Server Density is deployed across two geographically independent data centers. Our primary facility is in Washington DC, USA and we have a secondary facility in San Jose, USA which replicates traffic in real time. We can fail over between the two data centers with no or minimal customer impact depending on the outage type.
On 26 Aug at 15:45 UTC, our internal monitoring triggered an alert to notify us that our nodes in our secondary data center were no longer processing the usual level of traffic. Shortly afterwards, alerts were triggered to warn us that our database nodes in the secondary data center were starting to lag behind the primary data center. After some initial investigation, we discovered high latency and packet loss between our two data centers and opened a ticket with our provider, Softlayer, at 15:59 UTC.
At 16:48 UTC Softlayer issued an emergency alert that there had been a fibre cut between the datacenter aggregation routers and the backbone routers in Washington. This was caused by directional drilling being done by a construction crew about 3 miles from the data center. This meant there was reduced capacity and redundancy at that data center. Although this was not affecting customer service to Server Density, it was affecting our internal redundancy as we were seeing reduced capacity for replicating traffic to our secondary data center.
At 17:26 UTC, the remaining network link at the Washington data center failed under the increased load from the loss of the other link. This caused a complete service outage for 6 minutes before the network was restored.
Once the networking was restored, Server Density v2 (customers using account URLs ending in .io) came back online immediately - the total outage time for SDv2 was just under 10 minutes.
However, Server Density v1 (customers using account URLs ending in .com including customers using SDv2 but still using their SDv1 URLs because they have not yet shut down their SDv1 account) was still unavailable.

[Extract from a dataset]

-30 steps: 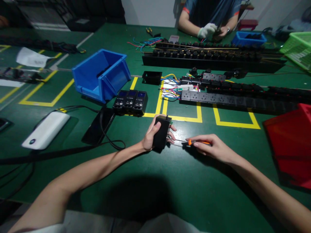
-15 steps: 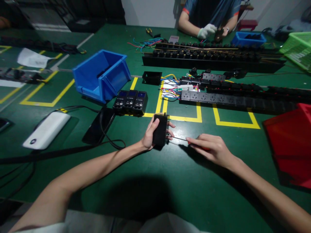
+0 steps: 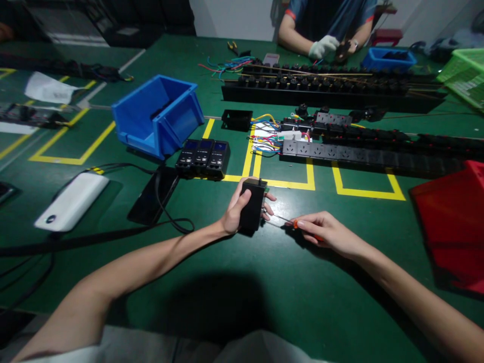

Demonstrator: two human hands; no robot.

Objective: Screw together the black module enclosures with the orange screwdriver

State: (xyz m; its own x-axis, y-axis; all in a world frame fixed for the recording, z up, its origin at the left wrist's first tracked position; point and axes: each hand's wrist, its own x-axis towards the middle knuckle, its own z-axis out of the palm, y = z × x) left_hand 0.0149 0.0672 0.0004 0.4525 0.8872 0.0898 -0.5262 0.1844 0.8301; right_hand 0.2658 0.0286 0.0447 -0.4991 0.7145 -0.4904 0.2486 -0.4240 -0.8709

It took a further 1h30m to investigate and locate the cause of the outage affecting just SDv1. Part of the queuing system which processes incoming data and deals with alerting was stuck in an inconsistent state. This was causing high latency in the processing handler, which was causing tasks to back up and exhaust the available resources. Once this was tracked down, the queue was reset and SDv1 was restored.
Full service to all Server Density components was restored at 19:09 UTC.
On 27 Aug at 04:31 UTC, around 3000ft (just under 1km) of new fibre optic cable was delivered on site and the repair process was started. This was completed at 08:04 UTC and full redundancy was restored to the Washington data center.
Unfortunately this incident combined the loss of redundancy with a second failure, which resulted in around 10 minutes of downtime for SDv2 customers and around 1h30m of downtime for SDv1 customers. Due to the loss of redundancy, we were unable to fail over to the secondary data center when the primary data center network failed a few hours later.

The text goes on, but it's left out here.